Directions for this task:
Everything in the data that follows should be given again verbatim, except the images.

----------

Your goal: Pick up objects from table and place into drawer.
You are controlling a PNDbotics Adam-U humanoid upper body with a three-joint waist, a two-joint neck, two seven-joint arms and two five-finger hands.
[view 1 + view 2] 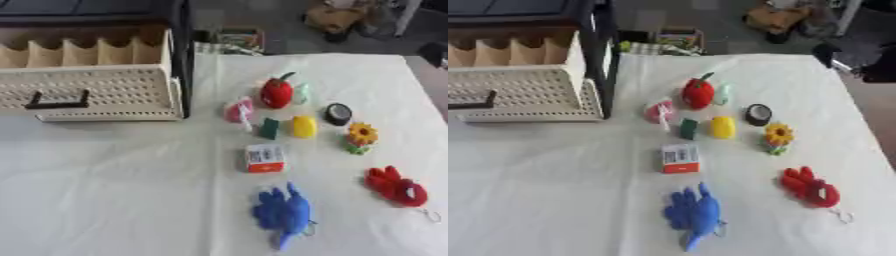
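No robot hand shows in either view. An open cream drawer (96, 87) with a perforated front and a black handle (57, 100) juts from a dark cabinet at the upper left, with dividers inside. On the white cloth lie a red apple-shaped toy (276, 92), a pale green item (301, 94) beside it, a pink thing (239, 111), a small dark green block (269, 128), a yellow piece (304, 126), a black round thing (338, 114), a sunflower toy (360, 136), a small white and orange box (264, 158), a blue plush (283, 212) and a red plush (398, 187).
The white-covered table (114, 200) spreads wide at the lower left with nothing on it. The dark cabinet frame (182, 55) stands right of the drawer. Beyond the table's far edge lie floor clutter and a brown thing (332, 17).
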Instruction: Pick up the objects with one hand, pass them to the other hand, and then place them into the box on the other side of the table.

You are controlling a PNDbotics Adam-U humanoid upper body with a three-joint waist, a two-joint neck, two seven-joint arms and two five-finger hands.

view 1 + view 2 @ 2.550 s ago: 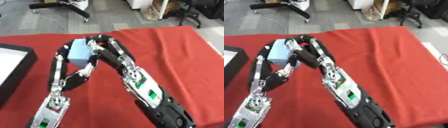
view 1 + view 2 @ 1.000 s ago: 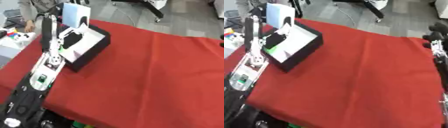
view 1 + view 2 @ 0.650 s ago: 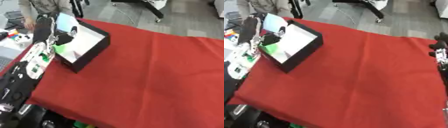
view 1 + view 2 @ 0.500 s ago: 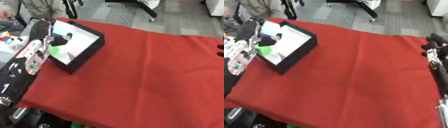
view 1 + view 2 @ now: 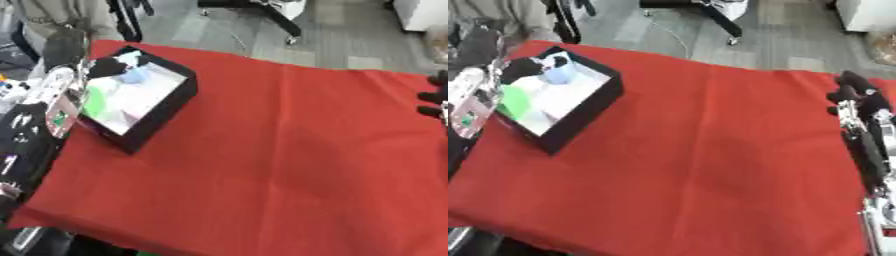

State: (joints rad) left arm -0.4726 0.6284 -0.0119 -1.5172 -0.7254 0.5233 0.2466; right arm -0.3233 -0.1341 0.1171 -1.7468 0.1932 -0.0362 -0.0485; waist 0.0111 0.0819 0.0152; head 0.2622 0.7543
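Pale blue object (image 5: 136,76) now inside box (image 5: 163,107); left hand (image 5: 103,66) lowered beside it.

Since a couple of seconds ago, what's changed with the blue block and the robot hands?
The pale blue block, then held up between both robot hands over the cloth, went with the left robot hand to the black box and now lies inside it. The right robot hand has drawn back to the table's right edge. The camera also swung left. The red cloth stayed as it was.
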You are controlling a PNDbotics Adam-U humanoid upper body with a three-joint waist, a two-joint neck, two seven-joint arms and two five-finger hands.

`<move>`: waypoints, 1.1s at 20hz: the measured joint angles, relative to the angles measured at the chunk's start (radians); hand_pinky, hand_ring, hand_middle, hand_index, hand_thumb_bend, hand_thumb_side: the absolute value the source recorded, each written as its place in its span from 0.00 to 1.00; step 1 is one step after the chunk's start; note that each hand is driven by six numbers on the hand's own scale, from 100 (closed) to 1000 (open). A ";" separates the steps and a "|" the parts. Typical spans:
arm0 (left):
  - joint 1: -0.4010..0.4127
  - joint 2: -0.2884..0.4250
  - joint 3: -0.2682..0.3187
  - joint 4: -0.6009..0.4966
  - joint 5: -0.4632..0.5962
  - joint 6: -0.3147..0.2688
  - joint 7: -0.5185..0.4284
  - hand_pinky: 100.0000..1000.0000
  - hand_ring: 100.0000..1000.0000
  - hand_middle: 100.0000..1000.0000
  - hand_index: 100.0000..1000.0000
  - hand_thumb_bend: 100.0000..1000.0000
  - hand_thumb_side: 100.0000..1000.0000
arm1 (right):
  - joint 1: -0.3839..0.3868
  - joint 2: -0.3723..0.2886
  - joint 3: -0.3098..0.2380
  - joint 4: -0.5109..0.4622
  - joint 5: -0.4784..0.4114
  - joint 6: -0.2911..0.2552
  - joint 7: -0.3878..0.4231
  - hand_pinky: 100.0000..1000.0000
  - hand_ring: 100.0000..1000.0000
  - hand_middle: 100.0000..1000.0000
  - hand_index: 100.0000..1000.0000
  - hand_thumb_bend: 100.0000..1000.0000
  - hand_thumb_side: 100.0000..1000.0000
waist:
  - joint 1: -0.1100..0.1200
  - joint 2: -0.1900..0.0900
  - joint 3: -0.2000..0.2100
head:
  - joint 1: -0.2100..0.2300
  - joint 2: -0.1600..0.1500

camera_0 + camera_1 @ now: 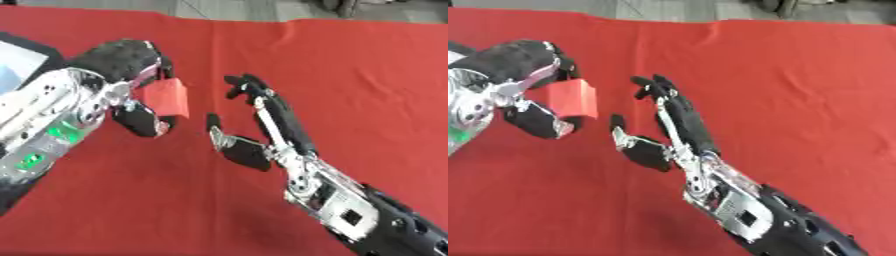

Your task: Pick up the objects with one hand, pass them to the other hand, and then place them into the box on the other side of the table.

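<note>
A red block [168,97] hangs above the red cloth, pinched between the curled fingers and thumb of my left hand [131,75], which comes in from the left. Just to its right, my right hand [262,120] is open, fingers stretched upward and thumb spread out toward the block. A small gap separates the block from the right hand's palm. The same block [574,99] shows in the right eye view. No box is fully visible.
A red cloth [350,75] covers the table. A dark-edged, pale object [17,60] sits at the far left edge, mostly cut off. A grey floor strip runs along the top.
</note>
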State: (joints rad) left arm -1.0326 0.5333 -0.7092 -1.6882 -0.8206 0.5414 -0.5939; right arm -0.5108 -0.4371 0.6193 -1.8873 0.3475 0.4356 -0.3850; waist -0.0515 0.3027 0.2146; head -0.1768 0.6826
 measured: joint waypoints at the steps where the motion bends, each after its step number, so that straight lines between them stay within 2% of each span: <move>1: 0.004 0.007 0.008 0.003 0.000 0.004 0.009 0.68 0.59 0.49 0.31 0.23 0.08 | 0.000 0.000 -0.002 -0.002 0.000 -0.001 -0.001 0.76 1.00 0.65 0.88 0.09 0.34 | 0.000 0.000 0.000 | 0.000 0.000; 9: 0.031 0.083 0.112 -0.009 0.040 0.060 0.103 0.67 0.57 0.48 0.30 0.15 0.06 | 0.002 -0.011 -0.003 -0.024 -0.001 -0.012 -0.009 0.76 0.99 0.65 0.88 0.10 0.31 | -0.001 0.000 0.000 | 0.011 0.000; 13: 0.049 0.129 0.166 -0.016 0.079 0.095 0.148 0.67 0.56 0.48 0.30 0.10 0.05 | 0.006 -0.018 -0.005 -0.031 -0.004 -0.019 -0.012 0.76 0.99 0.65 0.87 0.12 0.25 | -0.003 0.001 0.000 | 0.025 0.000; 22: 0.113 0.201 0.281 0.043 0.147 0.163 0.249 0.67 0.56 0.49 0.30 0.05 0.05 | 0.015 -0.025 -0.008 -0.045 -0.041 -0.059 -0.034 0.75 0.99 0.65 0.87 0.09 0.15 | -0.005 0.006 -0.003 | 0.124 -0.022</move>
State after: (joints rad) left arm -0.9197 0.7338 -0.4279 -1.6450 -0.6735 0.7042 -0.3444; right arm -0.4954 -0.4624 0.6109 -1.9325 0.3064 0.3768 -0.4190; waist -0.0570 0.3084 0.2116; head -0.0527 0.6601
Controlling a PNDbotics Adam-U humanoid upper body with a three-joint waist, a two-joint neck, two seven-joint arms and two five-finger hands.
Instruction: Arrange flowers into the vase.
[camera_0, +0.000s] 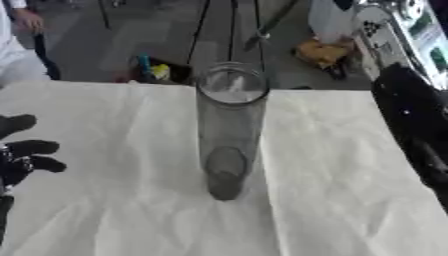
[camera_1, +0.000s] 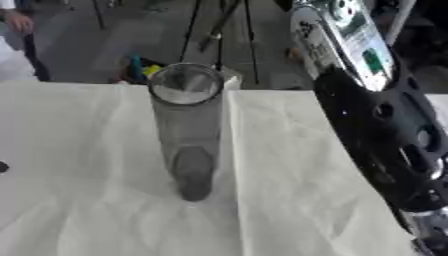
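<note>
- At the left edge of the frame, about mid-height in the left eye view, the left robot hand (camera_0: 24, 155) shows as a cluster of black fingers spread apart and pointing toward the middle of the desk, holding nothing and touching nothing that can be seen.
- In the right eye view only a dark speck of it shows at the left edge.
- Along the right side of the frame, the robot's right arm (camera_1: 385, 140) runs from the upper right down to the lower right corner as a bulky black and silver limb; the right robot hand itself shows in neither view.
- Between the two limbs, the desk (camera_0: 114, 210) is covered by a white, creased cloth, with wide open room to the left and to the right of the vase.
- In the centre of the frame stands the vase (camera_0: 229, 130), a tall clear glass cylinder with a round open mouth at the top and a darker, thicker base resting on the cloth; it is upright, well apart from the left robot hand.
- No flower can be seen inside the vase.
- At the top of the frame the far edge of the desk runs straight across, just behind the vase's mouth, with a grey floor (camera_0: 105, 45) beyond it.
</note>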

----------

Written solution:
Your goal: Pick up objects from table and place into drawer.
You are controlling a PNDbotics Adam-U humanoid upper body with a three-joint waist, a two-joint neck, two seven-joint arms and two five-finger hands.
[view 1 + view 2] 
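No robot hand shows in either view. An open cream drawer (96, 87) with a perforated front and a black handle (57, 100) juts from a dark cabinet at the upper left, with dividers inside. On the white cloth lie a red apple-shaped toy (276, 92), a pale green item (301, 94) beside it, a pink thing (239, 111), a small dark green block (269, 128), a yellow piece (304, 126), a black round thing (338, 114), a sunflower toy (360, 136), a small white and orange box (264, 158), a blue plush (283, 212) and a red plush (398, 187).
The white-covered table (114, 200) spreads wide at the lower left with nothing on it. The dark cabinet frame (182, 55) stands right of the drawer. Beyond the table's far edge lie floor clutter and a brown thing (332, 17).
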Instruction: Pick up the objects with one hand, pass them to the other hand, and then place them into the box on the other side of the table.

You are controlling a PNDbotics Adam-U humanoid upper body with a three-joint waist, a two-joint neck, two seven-joint arms and two five-finger hands.

view 1 + view 2 @ 2.550 s ago: 
view 1 + view 2 @ 1.000 s ago: 
view 1 + view 2 @ 0.650 s ago: 
view 1 + view 2 @ 0.500 s ago: 
view 1 + view 2 @ now: 

State: (joints rad) left arm -0.4726 0.6284 -0.0119 -1.5172 -0.7254 0.5233 0.2466; right arm -0.3233 -0.1341 0.1171 -1.7468 0.1932 -0.0362 -0.0485; waist 0.0111 0.0819 0.0152; head 0.2622 0.7543
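Pale blue object (image 5: 136,76) now inside box (image 5: 163,107); left hand (image 5: 103,66) lowered beside it.

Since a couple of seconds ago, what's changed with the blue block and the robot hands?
The pale blue block, then held up between both robot hands over the cloth, went with the left robot hand to the black box and now lies inside it. The right robot hand has drawn back to the table's right edge. The camera also swung left. The red cloth stayed as it was.
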You are controlling a PNDbotics Adam-U humanoid upper body with a three-joint waist, a two-joint neck, two seven-joint arms and two five-finger hands.

`<move>`: waypoints, 1.1s at 20hz: the measured joint angles, relative to the angles measured at the chunk's start (radians); hand_pinky, hand_ring, hand_middle, hand_index, hand_thumb_bend, hand_thumb_side: the absolute value the source recorded, each written as its place in its span from 0.00 to 1.00; step 1 is one step after the chunk's start; note that each hand is driven by six numbers on the hand's own scale, from 100 (closed) to 1000 (open). A ";" separates the steps and a "|" the parts. Typical spans:
arm0 (left):
  - joint 1: -0.4010..0.4127
  - joint 2: -0.2884..0.4250
  - joint 3: -0.2682..0.3187
  - joint 4: -0.6009..0.4966
  - joint 5: -0.4632..0.5962
  - joint 6: -0.3147..0.2688
  - joint 7: -0.5185..0.4284
  - hand_pinky: 100.0000..1000.0000
  - hand_ring: 100.0000..1000.0000
  - hand_middle: 100.0000..1000.0000
  - hand_index: 100.0000..1000.0000
  - hand_thumb_bend: 100.0000..1000.0000
  - hand_thumb_side: 100.0000..1000.0000
arm1 (right):
  - joint 1: -0.3839..0.3868
  - joint 2: -0.3723..0.2886
  - joint 3: -0.3098..0.2380
  - joint 4: -0.5109..0.4622
  - joint 5: -0.4784..0.4114
  - joint 6: -0.2911..0.2552
  - joint 7: -0.3878..0.4231
  - hand_pinky: 100.0000..1000.0000
  - hand_ring: 100.0000..1000.0000
  - hand_middle: 100.0000..1000.0000
  - hand_index: 100.0000..1000.0000
  - hand_thumb_bend: 100.0000..1000.0000
  - hand_thumb_side: 100.0000..1000.0000
waist:
  - joint 1: -0.1100..0.1200
  - joint 2: -0.1900..0.0900
  - joint 3: -0.2000..0.2100
head:
  - joint 1: -0.2100..0.2300
  - joint 2: -0.1600..0.1500

camera_0 + camera_1 @ now: 

Your task: Pick up the objects with one hand, pass them to the other hand, and then place them into the box on the other side of the table.

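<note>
A red block [168,97] hangs above the red cloth, pinched between the curled fingers and thumb of my left hand [131,75], which comes in from the left. Just to its right, my right hand [262,120] is open, fingers stretched upward and thumb spread out toward the block. A small gap separates the block from the right hand's palm. The same block [574,99] shows in the right eye view. No box is fully visible.
A red cloth [350,75] covers the table. A dark-edged, pale object [17,60] sits at the far left edge, mostly cut off. A grey floor strip runs along the top.
</note>
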State: (joints rad) left arm -1.0326 0.5333 -0.7092 -1.6882 -0.8206 0.5414 -0.5939; right arm -0.5108 -0.4371 0.6193 -1.8873 0.3475 0.4356 -0.3850; waist -0.0515 0.3027 0.2146; head -0.1768 0.6826
 measured: joint waypoints at the steps where the motion bends, each after its step number, so that straight lines between them stay within 2% of each span: <move>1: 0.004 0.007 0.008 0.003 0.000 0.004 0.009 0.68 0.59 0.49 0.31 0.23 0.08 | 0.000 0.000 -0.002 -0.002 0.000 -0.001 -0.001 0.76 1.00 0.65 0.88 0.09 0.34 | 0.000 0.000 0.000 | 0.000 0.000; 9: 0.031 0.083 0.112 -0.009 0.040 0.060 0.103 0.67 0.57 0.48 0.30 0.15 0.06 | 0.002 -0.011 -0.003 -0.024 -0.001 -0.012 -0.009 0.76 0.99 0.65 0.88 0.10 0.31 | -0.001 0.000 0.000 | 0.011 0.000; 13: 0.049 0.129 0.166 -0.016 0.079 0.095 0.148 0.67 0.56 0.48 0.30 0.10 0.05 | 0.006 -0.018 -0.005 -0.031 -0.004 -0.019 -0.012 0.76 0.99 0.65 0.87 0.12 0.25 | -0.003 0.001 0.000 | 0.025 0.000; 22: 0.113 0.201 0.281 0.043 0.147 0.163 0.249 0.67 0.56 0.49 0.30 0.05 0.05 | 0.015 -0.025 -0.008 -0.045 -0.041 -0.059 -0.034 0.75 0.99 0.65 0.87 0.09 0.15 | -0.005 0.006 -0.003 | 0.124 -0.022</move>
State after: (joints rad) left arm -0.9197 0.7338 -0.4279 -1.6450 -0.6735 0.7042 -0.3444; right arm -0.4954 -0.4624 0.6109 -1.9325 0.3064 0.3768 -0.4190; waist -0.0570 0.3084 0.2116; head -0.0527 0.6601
Controlling a PNDbotics Adam-U humanoid upper body with a three-joint waist, a two-joint neck, two seven-joint arms and two five-finger hands.
Instruction: Arrange flowers into the vase.
[camera_0, +0.000s] 
[camera_1, +0.000s] 
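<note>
- At the left edge of the frame, about mid-height in the left eye view, the left robot hand (camera_0: 24, 155) shows as a cluster of black fingers spread apart and pointing toward the middle of the desk, holding nothing and touching nothing that can be seen.
- In the right eye view only a dark speck of it shows at the left edge.
- Along the right side of the frame, the robot's right arm (camera_1: 385, 140) runs from the upper right down to the lower right corner as a bulky black and silver limb; the right robot hand itself shows in neither view.
- Between the two limbs, the desk (camera_0: 114, 210) is covered by a white, creased cloth, with wide open room to the left and to the right of the vase.
- In the centre of the frame stands the vase (camera_0: 229, 130), a tall clear glass cylinder with a round open mouth at the top and a darker, thicker base resting on the cloth; it is upright, well apart from the left robot hand.
- No flower can be seen inside the vase.
- At the top of the frame the far edge of the desk runs straight across, just behind the vase's mouth, with a grey floor (camera_0: 105, 45) beyond it.
</note>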

The exercise requires no further work.